The mass failure of co-ops should not be surprising. Larger insurance companies have also struggled to operate in Obamacare exchanges with many announcing they will stop providing coverage.

The web of government subsidies have also failed to provide insurances the funds they were promised. One of these programs – risk corridors -- recouped just 12.6 percent of the funds that insurers requested. The program, which was created to encourage insurers to take on higher risk individuals by transferring funds from insurers who made money to those that posted losses, was required to be budget neutral under law leaving Obamacare insurers with a significant shortfall.

Obamacare co-ops have also been plagued by inept management and unrealistic business models.

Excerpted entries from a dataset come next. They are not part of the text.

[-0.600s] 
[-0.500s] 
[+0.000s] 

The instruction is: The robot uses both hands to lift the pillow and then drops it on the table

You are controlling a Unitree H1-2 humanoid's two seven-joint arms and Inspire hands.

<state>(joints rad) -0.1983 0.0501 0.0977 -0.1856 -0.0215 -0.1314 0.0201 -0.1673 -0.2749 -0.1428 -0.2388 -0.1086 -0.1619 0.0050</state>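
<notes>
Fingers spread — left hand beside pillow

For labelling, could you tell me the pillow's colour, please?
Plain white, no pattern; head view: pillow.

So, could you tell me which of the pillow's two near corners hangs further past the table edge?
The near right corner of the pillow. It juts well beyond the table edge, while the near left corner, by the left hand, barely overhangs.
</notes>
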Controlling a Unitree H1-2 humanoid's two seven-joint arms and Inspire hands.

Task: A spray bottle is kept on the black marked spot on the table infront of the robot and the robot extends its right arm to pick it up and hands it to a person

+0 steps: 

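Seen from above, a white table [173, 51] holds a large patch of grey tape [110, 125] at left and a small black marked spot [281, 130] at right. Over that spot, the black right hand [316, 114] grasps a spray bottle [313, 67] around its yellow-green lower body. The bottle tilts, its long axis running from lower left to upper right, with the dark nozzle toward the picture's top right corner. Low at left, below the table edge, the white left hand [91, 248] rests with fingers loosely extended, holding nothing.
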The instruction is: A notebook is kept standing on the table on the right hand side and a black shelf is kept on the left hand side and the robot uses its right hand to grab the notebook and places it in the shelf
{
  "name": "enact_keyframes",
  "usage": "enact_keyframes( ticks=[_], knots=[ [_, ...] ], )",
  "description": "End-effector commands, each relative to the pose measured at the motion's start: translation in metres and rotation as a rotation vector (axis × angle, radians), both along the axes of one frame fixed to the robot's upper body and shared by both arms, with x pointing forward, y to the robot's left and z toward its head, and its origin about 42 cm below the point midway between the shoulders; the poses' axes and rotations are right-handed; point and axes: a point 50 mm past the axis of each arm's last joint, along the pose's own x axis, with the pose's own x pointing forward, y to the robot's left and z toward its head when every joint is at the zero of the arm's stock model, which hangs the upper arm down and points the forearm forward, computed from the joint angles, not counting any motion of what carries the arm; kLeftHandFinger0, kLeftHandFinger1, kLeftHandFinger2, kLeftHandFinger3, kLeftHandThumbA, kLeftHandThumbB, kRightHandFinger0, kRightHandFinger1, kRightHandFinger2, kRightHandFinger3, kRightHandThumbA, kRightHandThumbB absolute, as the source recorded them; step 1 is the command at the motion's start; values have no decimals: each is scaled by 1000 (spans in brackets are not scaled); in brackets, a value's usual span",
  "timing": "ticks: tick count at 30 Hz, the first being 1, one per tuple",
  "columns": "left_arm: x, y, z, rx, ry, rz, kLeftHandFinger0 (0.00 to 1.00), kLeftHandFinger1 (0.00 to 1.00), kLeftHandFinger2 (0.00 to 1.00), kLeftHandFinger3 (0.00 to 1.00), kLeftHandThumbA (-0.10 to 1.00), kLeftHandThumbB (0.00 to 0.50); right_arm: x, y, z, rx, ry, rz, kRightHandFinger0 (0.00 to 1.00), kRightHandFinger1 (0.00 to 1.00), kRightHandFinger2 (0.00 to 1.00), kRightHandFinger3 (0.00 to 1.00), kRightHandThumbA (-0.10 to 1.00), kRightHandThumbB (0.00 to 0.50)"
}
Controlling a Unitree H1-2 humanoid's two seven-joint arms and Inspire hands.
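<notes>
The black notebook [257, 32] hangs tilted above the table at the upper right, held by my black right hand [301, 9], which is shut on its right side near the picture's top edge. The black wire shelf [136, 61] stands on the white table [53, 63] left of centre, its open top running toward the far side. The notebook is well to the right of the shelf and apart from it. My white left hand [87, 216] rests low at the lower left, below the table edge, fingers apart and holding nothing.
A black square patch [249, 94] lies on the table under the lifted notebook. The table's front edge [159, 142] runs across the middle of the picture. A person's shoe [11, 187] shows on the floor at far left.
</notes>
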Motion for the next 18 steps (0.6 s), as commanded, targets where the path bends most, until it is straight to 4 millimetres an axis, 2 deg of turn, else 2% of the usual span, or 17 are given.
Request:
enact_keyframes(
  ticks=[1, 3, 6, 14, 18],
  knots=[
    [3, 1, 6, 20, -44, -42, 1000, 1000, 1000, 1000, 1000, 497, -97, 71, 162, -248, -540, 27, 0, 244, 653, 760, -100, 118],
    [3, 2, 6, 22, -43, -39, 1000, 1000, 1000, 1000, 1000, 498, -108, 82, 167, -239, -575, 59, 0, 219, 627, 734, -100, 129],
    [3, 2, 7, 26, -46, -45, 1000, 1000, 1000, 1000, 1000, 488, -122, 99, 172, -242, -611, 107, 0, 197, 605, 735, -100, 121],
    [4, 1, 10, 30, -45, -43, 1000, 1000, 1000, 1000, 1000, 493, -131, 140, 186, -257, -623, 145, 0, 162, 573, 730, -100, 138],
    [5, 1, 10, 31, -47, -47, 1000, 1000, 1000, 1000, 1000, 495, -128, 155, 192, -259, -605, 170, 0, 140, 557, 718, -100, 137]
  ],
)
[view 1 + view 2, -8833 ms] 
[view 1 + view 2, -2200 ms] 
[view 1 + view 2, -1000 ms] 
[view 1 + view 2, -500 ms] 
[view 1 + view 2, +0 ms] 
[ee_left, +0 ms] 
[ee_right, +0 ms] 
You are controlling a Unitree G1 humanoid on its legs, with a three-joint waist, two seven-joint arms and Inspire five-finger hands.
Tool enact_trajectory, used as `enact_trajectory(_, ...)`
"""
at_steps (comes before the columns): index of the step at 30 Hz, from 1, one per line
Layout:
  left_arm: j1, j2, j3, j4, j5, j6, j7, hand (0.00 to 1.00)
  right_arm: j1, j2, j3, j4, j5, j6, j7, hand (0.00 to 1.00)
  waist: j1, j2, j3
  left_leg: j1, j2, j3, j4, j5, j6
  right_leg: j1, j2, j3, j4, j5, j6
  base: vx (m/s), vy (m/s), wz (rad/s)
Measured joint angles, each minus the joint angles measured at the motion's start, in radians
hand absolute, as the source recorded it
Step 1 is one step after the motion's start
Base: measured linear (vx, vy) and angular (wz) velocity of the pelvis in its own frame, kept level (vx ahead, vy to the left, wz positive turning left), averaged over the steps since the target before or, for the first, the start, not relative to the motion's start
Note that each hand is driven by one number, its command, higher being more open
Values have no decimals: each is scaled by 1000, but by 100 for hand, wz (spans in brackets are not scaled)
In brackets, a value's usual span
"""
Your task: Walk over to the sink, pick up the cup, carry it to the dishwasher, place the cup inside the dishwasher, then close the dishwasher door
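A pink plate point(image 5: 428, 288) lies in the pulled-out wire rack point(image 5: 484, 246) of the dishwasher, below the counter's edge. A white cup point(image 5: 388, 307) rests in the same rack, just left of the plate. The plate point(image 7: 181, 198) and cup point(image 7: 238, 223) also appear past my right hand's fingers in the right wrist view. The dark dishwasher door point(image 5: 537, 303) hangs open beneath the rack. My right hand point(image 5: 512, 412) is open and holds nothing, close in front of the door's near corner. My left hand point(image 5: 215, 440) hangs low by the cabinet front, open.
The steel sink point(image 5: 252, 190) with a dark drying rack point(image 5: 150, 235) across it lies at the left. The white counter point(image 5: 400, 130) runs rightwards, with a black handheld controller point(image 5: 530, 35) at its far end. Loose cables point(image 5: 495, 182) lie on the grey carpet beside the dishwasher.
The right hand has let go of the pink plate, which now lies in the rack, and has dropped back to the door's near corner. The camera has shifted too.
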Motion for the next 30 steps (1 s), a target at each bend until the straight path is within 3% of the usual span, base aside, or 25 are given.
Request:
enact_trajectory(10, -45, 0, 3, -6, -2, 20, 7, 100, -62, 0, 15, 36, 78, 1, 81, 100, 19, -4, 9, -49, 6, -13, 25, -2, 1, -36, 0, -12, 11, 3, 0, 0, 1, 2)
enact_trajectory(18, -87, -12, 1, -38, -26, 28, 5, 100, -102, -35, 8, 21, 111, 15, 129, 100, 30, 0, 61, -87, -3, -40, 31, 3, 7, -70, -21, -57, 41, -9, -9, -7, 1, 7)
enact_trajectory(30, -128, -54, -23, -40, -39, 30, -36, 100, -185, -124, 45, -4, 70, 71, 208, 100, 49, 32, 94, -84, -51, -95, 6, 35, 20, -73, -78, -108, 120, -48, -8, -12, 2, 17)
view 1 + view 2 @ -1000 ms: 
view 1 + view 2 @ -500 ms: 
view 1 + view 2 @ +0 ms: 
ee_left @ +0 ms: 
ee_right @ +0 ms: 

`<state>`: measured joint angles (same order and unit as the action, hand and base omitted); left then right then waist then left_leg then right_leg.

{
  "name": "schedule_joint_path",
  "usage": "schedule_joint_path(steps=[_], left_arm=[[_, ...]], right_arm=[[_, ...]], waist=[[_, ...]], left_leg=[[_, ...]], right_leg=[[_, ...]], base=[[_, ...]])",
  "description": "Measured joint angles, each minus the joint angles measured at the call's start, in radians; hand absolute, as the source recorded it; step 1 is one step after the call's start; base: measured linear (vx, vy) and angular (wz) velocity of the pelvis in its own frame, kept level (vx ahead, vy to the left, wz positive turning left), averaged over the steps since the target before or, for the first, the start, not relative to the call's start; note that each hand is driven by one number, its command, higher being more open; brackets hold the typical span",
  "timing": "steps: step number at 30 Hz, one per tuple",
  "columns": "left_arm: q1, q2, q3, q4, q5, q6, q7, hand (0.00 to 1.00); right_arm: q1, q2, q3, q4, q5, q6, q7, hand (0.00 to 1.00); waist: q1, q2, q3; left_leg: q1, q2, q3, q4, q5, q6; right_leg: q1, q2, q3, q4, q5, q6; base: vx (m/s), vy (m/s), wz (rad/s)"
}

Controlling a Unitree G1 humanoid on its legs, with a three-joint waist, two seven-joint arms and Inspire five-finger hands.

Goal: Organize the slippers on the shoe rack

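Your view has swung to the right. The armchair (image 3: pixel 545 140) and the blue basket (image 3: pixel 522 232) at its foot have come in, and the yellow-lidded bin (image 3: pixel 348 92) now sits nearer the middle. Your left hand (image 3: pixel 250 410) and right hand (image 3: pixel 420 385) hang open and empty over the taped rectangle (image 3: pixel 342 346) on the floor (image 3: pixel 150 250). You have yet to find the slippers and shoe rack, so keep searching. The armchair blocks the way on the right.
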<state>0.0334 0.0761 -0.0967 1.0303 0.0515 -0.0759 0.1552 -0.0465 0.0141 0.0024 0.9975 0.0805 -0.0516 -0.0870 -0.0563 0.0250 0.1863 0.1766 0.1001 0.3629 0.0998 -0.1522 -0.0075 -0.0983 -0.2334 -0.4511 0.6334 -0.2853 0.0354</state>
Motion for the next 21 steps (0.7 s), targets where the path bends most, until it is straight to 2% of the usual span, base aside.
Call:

As a report by the Daily Caller’s Richard Pollock found, 17 of the 21 co-ops paid out gratuitous salaries to executives reaching as high as $587,000, which is more than four times as much as the $135,000 median health insurance executive salary. Worse still, many of these executives had little to no experience in the insurance industry and some of these excessive salaries were disguised in financial documents as “management fees.”  Last year, 21 of 23 co-ops posted losses.

Given the trend of failing Obamacare co-ops, the collapse of the New Jersey co-op will not be the last.

A list of all failed co-ops and their cost to taxpayers compiled by the House Energy and Commerce Committee is found below:

CoOportunity Health - Iowa and Nebraska
Cost: $145,312,100

Louisiana Health Cooperative, Inc.

Nevada Health Cooperative
Cost: $65,925,396

Health Republic Insurance of New York
Cost: $265,133,000

Kentucky Health Care Cooperative - Kentucky and West Virginia
Cost: $146,494,772

Community Health Alliance Mutual Insurance Company - Tennessee
Cost: $73,306,700

Colorado HealthOp
Cost: $72,335,129

Health Republic Insurance of Oregon
Cost: $60,648,505

Consumers' Choice Health Insurance Company - South Carolina
Cost: $87,578,208

Arches Mutual Insurance Company – Utah
Cost: $89,650,303

Meritus Health Partners – Arizona
Cost: $93,313,233

Consumers Mutual Insurance – Michigan
Cost: $71,534,300

InHealth Mutual – Ohio
Cost: $129,225,604

HealthyCT – Connecticut
Cost: $127,980,768

Oregon Health’s CO-OP – Oregon
Cost: $56,656,900

Land of Lincoln Health – Illinois
Cost: $160,154,812

Health Republic Insurance of New Jersey
Cost: $109,074,550



Note: This total does not include Vermont’s CO-OP, which was denied an insurance license by the state, and was dissolved before enrolling a single person.